#### Task details
After locating the line with "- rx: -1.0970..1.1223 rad" below, output it and each following line exactly, stopping after the line with "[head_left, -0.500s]". No pictures.
○ ○ ○ ○
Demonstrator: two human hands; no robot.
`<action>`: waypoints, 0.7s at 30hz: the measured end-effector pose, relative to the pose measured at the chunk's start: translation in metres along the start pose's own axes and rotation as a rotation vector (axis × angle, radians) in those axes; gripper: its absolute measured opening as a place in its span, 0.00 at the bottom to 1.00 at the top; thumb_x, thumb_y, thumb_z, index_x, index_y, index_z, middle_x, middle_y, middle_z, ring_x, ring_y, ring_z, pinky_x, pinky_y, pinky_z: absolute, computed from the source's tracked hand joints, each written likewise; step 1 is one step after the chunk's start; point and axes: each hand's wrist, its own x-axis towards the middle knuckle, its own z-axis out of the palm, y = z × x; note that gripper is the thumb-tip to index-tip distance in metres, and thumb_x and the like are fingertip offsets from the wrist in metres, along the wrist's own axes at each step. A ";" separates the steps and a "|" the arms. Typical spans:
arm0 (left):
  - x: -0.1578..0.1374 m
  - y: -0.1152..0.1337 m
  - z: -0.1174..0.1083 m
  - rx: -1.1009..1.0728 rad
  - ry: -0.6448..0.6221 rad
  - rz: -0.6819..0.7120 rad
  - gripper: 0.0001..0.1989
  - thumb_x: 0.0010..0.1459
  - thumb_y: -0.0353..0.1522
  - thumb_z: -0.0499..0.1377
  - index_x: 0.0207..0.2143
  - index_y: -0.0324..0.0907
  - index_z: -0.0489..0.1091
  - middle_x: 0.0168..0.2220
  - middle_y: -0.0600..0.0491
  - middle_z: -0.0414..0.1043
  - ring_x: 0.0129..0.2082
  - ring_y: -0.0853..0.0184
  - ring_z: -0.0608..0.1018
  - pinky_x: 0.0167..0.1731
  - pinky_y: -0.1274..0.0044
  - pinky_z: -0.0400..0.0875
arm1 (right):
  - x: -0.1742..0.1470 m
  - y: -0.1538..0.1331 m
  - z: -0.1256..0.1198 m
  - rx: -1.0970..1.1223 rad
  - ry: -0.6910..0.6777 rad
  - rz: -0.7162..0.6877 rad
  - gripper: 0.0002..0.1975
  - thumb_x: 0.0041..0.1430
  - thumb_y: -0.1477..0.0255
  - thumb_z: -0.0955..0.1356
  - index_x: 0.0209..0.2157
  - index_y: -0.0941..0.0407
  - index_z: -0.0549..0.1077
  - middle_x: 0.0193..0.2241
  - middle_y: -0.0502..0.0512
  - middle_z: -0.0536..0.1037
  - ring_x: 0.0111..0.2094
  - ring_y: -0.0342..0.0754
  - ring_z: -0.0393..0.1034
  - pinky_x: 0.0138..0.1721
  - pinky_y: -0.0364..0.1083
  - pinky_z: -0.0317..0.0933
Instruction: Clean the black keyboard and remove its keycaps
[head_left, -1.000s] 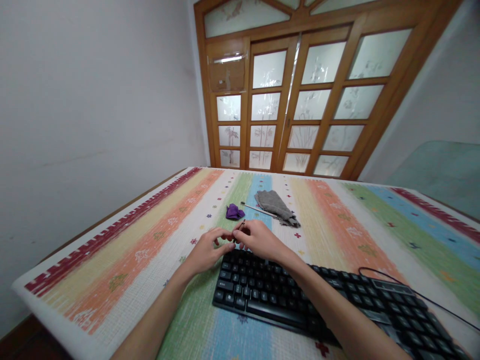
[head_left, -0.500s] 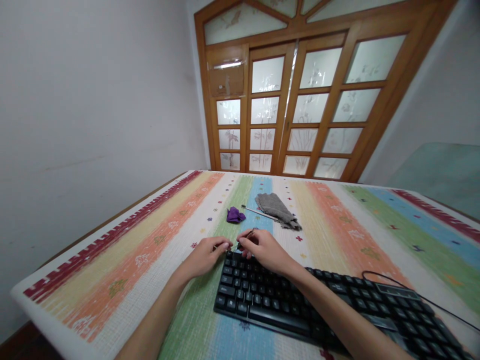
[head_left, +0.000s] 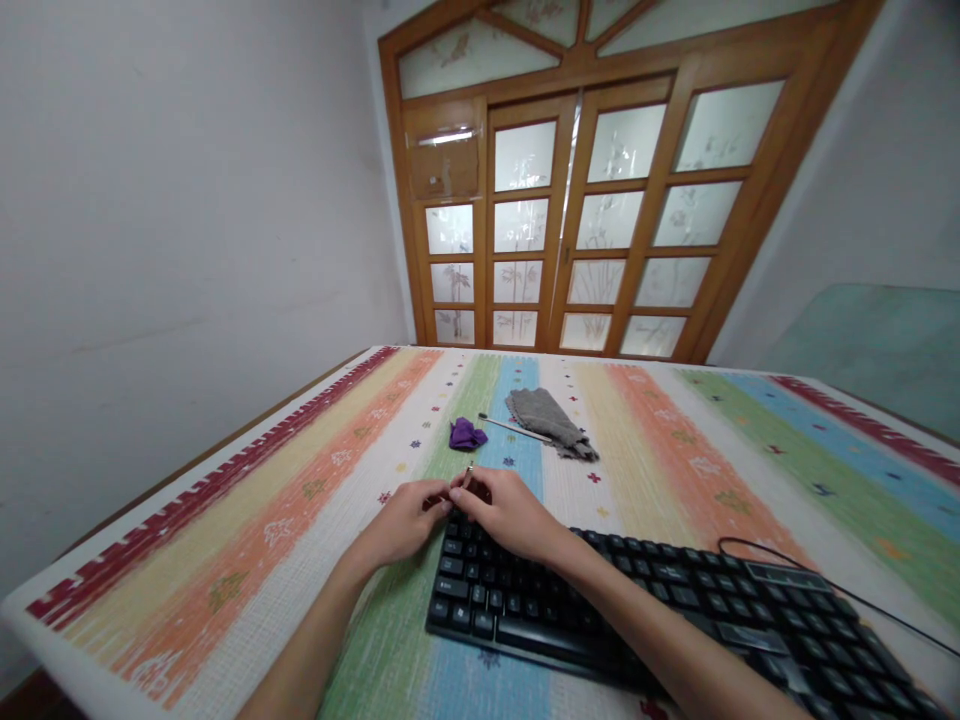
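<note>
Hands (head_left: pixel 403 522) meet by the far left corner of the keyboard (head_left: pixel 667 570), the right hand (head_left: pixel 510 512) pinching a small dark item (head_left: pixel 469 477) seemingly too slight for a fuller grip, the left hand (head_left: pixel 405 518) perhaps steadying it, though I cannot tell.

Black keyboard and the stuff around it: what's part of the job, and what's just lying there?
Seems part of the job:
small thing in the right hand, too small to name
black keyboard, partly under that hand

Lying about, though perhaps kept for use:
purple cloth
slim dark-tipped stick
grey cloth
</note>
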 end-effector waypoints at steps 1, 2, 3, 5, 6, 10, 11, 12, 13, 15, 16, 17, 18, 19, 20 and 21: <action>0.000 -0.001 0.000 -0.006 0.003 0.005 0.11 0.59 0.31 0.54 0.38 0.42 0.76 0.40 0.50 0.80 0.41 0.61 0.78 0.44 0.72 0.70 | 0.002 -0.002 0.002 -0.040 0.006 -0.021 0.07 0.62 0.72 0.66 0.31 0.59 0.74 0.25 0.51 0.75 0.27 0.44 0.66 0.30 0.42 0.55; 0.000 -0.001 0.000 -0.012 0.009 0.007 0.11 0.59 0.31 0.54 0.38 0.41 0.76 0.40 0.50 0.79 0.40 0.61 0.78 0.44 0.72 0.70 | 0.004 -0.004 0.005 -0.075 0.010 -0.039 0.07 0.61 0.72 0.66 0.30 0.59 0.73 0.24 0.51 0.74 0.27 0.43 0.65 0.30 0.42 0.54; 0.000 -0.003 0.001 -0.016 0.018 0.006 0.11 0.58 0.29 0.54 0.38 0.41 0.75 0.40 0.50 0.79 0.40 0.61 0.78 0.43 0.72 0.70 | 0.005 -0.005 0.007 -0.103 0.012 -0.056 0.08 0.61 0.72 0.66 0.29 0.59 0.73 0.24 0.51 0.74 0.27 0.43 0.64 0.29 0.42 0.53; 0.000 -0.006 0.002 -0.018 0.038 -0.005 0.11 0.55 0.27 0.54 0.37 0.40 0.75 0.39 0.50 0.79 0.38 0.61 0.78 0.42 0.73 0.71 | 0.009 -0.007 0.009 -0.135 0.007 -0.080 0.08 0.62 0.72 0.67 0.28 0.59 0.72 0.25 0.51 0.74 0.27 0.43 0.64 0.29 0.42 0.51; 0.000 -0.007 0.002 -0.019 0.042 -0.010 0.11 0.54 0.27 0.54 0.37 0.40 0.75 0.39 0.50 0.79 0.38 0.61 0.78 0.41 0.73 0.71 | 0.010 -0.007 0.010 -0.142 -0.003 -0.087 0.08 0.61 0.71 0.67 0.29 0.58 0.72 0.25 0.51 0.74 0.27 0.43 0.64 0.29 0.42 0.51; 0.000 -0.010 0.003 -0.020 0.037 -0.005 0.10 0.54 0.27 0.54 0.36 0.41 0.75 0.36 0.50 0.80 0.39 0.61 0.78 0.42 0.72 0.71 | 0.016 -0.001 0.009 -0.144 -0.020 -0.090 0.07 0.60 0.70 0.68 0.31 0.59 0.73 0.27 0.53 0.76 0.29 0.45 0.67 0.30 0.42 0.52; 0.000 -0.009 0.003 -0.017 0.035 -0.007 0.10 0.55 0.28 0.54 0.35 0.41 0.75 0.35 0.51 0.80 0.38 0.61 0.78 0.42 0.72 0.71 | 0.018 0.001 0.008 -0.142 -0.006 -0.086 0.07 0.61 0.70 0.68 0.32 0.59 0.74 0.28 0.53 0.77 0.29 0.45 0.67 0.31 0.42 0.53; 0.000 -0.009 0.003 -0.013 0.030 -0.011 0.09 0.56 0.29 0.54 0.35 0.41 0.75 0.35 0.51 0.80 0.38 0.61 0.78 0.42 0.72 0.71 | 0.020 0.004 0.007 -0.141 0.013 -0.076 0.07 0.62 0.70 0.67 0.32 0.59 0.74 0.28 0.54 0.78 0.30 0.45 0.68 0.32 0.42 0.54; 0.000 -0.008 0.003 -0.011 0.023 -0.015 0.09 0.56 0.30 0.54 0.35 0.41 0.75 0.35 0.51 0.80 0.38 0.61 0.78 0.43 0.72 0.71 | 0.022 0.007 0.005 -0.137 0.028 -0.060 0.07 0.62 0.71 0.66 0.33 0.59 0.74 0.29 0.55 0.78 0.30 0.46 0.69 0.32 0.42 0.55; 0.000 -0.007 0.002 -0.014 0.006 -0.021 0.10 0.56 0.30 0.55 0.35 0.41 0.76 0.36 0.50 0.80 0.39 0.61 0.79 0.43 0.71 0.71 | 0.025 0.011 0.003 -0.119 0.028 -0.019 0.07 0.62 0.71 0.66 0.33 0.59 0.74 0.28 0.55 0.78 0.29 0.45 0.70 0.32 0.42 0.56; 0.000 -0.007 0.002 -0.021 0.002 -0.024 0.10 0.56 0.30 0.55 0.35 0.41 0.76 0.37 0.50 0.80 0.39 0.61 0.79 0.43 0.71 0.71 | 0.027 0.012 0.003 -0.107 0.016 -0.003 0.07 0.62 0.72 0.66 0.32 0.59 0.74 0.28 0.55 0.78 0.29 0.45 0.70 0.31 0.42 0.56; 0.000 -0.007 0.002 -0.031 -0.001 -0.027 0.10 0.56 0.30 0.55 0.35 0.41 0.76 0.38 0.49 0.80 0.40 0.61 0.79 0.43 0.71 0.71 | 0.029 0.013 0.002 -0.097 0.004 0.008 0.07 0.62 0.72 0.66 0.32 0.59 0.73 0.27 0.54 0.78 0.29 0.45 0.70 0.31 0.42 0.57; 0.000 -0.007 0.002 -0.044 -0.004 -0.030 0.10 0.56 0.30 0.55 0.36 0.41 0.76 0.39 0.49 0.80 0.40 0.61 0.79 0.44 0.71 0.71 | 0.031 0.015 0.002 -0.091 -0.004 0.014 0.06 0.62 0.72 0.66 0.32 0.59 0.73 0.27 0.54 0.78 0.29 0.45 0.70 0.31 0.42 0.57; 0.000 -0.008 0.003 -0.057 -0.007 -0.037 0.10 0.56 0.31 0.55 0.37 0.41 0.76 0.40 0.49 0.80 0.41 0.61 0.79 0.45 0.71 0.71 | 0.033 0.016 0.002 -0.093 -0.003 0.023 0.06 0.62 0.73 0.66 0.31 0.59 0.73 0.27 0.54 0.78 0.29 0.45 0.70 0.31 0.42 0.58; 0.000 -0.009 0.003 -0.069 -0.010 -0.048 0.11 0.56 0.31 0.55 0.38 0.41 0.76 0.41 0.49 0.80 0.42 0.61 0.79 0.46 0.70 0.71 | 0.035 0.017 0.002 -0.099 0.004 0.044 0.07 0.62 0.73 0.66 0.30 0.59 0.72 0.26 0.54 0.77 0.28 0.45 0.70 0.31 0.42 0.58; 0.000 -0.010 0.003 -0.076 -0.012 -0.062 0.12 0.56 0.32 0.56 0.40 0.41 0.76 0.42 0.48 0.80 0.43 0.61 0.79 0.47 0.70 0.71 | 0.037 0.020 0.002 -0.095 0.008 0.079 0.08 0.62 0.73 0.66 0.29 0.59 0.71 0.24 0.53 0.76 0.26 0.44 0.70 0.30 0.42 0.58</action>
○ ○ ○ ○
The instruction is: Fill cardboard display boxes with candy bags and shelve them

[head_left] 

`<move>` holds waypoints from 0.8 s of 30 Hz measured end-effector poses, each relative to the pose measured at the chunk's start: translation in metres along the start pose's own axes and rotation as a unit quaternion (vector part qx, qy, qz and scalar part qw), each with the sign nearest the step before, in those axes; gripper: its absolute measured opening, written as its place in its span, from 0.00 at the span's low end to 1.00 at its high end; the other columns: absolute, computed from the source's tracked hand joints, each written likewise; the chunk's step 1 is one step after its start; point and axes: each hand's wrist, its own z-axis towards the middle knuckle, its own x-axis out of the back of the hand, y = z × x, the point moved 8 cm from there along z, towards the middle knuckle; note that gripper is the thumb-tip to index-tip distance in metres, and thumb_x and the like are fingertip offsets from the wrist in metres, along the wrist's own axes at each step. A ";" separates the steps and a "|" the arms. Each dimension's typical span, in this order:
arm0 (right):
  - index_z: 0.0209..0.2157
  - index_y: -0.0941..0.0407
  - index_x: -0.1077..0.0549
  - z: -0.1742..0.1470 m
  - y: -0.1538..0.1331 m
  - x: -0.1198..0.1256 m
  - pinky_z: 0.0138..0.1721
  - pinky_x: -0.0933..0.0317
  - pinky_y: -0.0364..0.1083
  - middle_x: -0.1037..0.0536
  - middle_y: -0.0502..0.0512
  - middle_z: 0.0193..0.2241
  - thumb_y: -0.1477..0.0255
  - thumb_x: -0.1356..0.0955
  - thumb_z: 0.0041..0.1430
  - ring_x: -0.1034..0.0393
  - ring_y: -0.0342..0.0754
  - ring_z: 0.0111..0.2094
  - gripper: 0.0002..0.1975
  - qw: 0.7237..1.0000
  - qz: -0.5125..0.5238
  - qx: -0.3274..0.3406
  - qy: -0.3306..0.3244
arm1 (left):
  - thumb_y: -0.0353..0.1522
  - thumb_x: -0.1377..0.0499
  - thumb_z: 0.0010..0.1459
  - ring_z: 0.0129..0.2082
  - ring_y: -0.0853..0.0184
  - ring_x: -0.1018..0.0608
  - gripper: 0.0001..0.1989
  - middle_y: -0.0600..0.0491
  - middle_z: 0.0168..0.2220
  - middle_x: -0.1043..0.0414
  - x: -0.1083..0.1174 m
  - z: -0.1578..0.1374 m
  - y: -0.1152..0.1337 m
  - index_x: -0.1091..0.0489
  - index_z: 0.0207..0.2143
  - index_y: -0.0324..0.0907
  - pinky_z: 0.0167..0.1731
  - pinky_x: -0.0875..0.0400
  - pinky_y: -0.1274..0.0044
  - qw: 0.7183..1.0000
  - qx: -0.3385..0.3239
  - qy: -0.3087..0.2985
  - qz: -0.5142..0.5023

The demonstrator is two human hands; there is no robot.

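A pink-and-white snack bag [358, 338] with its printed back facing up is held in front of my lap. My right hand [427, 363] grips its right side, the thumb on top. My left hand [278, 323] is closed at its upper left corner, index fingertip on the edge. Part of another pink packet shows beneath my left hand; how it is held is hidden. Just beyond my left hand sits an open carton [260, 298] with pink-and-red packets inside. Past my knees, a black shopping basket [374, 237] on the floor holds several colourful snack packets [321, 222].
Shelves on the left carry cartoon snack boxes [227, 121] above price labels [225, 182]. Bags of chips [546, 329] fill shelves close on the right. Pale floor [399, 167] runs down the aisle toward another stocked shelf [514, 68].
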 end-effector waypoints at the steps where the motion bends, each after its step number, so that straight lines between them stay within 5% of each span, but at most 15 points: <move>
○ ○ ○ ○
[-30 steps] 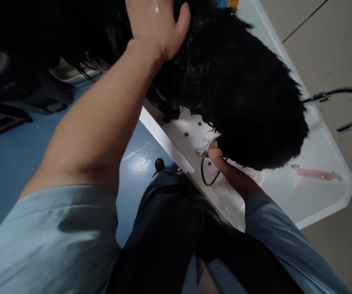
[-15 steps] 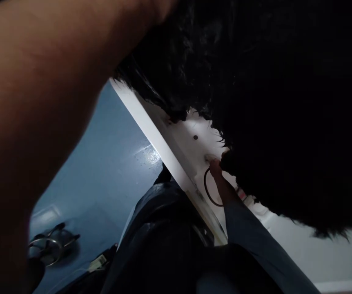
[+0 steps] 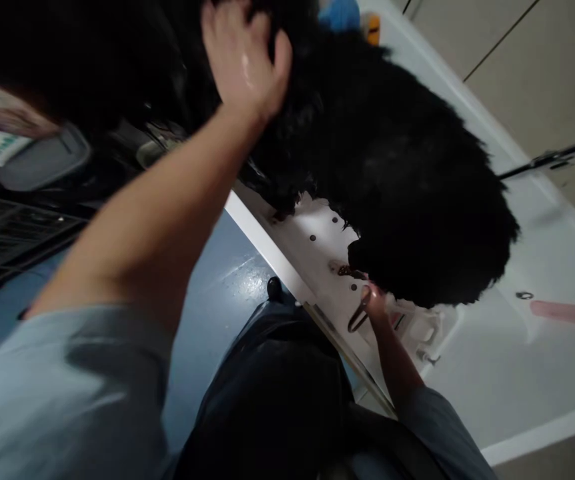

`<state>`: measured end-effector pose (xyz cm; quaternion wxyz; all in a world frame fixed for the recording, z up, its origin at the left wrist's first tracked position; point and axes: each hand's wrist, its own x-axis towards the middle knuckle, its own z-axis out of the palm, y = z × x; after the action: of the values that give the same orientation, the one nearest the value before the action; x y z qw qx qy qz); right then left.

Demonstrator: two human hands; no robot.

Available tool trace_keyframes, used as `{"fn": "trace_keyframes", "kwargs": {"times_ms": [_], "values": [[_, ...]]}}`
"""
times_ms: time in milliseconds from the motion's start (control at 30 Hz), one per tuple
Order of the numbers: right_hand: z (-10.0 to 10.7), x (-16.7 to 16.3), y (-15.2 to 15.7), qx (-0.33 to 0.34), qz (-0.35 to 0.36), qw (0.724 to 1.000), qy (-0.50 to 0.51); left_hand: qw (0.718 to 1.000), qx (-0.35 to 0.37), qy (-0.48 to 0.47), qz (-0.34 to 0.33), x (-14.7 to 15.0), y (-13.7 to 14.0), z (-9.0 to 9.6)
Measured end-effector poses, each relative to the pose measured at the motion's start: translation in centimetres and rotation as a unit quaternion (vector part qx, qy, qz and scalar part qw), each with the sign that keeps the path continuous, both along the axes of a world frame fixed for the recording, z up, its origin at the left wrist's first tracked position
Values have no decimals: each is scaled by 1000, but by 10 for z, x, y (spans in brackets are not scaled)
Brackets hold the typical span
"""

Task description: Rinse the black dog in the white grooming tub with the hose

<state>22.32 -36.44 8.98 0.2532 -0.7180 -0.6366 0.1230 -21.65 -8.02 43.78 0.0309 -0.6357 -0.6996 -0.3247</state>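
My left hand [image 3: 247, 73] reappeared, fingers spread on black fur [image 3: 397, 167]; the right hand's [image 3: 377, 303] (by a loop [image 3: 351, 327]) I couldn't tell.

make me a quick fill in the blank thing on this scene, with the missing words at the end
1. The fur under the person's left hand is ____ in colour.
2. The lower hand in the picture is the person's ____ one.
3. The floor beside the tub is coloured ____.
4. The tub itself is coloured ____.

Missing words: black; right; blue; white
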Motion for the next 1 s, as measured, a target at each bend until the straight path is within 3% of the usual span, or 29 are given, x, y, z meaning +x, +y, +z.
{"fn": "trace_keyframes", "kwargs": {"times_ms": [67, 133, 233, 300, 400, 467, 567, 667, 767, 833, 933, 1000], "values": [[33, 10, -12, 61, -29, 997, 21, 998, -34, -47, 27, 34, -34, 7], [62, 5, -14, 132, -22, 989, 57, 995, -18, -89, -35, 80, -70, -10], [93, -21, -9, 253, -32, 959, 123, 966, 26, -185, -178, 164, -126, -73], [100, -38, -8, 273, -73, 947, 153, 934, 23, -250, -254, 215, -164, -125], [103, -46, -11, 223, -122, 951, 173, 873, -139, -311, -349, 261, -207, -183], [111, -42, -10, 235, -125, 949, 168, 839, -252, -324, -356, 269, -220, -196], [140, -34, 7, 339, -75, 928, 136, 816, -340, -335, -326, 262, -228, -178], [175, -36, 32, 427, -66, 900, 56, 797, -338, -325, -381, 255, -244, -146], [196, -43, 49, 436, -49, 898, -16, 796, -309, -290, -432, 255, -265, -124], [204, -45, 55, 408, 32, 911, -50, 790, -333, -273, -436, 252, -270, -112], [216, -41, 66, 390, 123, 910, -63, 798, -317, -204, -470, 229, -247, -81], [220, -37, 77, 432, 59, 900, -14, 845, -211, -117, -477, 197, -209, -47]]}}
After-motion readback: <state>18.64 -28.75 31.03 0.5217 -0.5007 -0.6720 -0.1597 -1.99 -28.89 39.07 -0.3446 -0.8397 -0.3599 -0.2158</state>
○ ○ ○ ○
#### Output below
  - rx: -1.0970..1.1223 rad
  - ry: -0.6910..0.6777 rad
  - rz: -0.7162..0.6877 rad
  - gripper: 0.0002..0.1975
  - thumb_x: 0.0041..0.1430
  - thumb_y: -0.1477..0.0255
  - thumb_z: -0.0955..0.1356
  - index_x: 0.0209..0.2157
  - index_y: -0.0941..0.0407
  - index_z: -0.0549..0.1077
  - middle_x: 0.0193..0.2241
  - middle_y: -0.0502..0.0512
  - middle_z: -0.0536..0.1037
  - ring_x: 0.0111..0.2094
  - ring_y: -0.0342..0.0754
  - ring_z: -0.0393..0.1034
  - pinky_x: 0.0138..0.1721
  - pinky_y: -0.0364..0.1083
  - pinky_z: -0.0317..0.0933
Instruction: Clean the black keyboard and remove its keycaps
[head_left, -1.000s] 
[head_left, -0.500s] 

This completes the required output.